|Problems? Is your data what you think it is?|
Re: Shift, Pop, Unshift and Push with Impunity!by jonadab (Parson)
|on Feb 04, 2004 at 16:21 UTC||Need Help??|
David Eppstein claims that it is possible to solve the TSP in O(n*2^n) time, which would simultaneously be worse than O(2^n) and yet much better than O(n!). In any event, these are clearly the sorts of algorithms we want to avoid. I'm going to go off on a qualifying tangent and come back to explain why algorithms worse than about O(n^2) are bad news, even for those of us who will happily implement an O(n) algorithm without worrying about whether it's possible to do it in O(1).
I'm not generally terribly concerned about algorithm efficiency most of the time, for several reasons. Perhaps most important, I'm more concerned with maintainability; I'd usually rather have a function that runs in half a second and is clear, versus one that runs in 3 picoseconds and frightens people who look at the source. Since Perl provides built-in functions for sort, push, pop, shift, and unshift, I would never think about coding my own replacements for them. That would be inane, a huge waste of time. It would be inane and a huge waste of time *even* if I could slightly improve on the efficiency (which, of course, I can't), unless I were writing the replacement in C to be included into Perl (which, if you know anything about my relationship with C, is not going to happen).
A point comes, though, when you have to draw a line and say, "this algorithm is too slow". I personally draw that line after O(n^2). Anything slower than that, I call too slow.

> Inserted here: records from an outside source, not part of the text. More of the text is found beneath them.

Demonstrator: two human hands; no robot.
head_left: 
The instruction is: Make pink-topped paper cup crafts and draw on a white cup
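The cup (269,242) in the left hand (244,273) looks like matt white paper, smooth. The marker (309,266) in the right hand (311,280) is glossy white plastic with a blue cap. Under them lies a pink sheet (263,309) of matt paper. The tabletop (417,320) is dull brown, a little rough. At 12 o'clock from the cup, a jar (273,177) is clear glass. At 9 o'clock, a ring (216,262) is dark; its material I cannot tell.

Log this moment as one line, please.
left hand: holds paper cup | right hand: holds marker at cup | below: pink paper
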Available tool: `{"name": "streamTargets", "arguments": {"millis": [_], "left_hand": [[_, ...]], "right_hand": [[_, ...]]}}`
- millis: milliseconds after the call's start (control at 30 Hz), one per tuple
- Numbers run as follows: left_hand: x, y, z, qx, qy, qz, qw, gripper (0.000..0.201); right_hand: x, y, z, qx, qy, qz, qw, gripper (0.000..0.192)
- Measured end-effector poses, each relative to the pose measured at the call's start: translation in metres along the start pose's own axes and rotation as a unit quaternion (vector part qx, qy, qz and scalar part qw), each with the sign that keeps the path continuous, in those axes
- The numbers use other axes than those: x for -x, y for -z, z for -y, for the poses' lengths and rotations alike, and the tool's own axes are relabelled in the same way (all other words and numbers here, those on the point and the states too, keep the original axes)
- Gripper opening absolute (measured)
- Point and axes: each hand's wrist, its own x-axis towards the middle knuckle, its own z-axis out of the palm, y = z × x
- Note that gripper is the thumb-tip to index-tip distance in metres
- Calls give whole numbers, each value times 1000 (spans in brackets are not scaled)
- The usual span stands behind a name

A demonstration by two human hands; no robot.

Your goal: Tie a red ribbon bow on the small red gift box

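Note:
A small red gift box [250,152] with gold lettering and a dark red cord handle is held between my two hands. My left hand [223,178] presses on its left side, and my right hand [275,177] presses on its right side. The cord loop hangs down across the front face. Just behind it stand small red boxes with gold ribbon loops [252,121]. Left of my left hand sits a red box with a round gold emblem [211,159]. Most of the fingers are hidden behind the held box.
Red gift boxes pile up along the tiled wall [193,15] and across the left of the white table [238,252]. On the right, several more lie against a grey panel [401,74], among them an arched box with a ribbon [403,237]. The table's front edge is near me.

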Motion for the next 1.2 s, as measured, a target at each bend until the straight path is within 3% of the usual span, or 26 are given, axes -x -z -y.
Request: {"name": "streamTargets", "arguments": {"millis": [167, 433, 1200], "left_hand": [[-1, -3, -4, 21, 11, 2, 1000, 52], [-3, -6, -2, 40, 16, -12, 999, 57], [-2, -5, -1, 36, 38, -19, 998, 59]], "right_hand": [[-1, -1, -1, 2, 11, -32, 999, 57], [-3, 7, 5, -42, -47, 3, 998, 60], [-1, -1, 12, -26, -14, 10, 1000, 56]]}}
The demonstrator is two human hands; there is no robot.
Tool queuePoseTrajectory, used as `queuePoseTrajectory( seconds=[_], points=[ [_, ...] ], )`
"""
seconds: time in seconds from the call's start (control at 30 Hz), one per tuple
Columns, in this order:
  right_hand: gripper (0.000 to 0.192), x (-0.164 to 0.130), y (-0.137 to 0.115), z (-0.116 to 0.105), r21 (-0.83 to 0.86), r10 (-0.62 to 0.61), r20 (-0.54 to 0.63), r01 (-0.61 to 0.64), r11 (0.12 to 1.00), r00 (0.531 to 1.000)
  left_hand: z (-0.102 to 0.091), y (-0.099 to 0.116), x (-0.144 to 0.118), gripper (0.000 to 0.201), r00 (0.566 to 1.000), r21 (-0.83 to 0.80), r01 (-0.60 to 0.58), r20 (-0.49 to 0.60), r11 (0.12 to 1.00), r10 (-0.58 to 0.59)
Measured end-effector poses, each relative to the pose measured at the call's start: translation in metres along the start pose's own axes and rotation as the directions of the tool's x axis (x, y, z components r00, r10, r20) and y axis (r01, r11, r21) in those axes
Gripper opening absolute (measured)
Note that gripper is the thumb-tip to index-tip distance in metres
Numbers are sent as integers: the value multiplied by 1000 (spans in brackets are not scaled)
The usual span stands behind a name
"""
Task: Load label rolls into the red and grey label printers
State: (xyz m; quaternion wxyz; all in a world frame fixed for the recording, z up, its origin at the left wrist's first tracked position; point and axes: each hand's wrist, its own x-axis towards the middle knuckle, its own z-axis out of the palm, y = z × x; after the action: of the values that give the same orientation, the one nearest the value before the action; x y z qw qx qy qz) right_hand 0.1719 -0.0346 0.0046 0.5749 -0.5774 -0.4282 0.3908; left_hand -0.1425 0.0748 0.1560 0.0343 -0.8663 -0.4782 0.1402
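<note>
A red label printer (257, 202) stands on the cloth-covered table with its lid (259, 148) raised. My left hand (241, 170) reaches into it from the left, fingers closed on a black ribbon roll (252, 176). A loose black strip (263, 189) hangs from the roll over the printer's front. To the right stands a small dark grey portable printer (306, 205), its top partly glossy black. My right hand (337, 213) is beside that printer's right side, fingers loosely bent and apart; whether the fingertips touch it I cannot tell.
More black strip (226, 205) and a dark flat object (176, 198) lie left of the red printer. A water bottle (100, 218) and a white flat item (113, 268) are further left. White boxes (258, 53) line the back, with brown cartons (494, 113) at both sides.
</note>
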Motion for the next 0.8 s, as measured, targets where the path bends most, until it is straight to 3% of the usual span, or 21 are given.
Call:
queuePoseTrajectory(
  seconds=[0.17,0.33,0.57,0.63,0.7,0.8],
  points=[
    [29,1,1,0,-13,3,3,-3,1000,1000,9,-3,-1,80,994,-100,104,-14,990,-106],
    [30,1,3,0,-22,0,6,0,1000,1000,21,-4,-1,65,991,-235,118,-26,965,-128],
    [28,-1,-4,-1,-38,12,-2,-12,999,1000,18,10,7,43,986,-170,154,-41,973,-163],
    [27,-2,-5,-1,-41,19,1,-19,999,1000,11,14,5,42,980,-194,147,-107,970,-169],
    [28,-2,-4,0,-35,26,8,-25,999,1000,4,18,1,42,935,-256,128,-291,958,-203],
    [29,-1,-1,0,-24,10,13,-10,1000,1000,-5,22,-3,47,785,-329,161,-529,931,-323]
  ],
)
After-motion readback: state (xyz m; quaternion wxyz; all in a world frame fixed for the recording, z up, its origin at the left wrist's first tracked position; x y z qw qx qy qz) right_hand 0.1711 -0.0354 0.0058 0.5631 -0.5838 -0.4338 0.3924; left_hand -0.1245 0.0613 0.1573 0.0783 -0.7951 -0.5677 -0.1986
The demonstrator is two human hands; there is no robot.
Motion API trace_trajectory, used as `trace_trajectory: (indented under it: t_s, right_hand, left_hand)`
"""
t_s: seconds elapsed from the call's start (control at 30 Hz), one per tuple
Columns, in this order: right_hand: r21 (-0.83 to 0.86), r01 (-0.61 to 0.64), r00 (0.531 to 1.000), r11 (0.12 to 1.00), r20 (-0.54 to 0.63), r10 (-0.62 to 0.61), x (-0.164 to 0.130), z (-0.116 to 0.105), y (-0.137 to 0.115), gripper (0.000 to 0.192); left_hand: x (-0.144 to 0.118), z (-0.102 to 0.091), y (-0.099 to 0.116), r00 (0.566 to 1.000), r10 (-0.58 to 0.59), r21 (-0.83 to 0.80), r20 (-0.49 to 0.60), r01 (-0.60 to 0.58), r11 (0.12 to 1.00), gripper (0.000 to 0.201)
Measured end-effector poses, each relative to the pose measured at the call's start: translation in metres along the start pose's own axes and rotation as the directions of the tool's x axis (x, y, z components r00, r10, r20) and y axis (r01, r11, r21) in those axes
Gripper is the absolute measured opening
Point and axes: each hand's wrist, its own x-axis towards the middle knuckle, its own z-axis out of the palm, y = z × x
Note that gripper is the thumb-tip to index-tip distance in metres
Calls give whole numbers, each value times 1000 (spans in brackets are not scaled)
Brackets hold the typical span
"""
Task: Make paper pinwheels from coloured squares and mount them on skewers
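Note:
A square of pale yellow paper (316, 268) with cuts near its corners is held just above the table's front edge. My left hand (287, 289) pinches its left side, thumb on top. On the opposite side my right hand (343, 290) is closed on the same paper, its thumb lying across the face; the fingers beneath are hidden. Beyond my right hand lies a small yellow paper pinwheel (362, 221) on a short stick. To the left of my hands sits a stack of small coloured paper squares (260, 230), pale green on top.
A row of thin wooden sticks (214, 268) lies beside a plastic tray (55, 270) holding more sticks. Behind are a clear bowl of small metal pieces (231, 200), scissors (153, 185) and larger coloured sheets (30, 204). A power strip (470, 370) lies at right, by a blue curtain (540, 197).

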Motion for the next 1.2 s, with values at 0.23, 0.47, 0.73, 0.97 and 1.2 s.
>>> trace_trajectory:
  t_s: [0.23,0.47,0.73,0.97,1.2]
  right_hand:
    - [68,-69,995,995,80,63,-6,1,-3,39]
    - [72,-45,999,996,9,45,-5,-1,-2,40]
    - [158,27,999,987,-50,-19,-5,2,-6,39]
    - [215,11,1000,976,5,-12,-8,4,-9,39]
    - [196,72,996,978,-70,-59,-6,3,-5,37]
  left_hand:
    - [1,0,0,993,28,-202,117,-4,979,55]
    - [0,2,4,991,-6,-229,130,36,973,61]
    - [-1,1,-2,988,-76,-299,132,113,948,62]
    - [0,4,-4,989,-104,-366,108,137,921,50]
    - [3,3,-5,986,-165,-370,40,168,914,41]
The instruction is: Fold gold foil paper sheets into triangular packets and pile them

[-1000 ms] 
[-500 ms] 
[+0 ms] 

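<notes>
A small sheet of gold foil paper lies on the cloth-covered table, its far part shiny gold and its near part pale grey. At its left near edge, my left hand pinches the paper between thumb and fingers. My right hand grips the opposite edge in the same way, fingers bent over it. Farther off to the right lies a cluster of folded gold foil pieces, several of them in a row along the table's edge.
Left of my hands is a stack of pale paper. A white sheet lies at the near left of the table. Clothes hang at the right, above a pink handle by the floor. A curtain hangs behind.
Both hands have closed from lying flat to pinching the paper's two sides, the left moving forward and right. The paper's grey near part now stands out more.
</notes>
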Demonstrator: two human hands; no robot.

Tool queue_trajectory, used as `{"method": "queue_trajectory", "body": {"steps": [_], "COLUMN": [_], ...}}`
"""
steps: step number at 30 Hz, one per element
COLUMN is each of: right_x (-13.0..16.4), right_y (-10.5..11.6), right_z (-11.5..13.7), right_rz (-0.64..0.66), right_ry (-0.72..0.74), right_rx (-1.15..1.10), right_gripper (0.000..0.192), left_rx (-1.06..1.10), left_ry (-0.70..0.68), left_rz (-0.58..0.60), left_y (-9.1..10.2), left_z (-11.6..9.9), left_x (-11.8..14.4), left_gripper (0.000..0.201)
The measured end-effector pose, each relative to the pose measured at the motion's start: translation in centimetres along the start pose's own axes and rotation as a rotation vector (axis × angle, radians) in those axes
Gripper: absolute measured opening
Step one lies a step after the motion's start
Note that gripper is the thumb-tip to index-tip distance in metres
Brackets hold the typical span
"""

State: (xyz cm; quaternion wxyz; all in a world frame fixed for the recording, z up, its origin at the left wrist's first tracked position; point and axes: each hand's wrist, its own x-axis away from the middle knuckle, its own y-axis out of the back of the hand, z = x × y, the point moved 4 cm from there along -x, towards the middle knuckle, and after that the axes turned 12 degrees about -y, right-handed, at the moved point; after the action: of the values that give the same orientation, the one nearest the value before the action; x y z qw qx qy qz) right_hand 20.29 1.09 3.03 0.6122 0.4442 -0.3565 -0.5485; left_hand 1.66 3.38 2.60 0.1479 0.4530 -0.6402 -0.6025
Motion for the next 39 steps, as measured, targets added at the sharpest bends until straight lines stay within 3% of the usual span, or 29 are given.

Take a dataset size of 200, for example, a nice medium-sized dataset. (Maybe it's the number of files in a directory, or something.) O(n^2) comes to 40000 somethings; if we say that's tenths of milliseconds (in reality, it would be less than that on modern hardware, but go with me here), the operation completes in 4 seconds, which for something that doesn't happen very often (especially, something that only happens when the user deliberately orders it, such as starting an app) is reasonable. Now, let's say we did the same thing in O(2^n) time. It would take aeons. Lots of aeons. I'd say millenia, but that would be underestimating it. You can see the problem. Even if we get faster hardware so that the 4-second operation completes in 4 nanoseconds, the O(2^n) algorithm is still taking multiple lifetimes. O(n!) is even worse.
So that's why even people who don't generally care about efficiency still have to think about algorithm efficiency just enough to avoid the really *bad* algorithms. With O(n^2), the size of the data set could blow up to 1000 (quite a lot of somethings, for a desktop user), and we'd still be running in under two minutes (on the same scale that takes 4 seconds for n=200). Two minutes may be a minute and fifty seconds too long, but the operation will complete. Start messing around with O(2^n) or O(n!) algorithms and you could be waiting until you die.
Note that I'm not saying O(n^2) is "fast enough" for all purposes. (When n can blow up to hundreds of thousands, it gets to be a very significant nuisance (though it will still complete within your lifetime, and quite possibly within your computer's lifetime even, and if you sic a good-sized cluster on it you can brute force it in days).) What I am saying is that O(n^2) is "fast enough" for situations where brute force will do, but some algorithms are too slow even for that.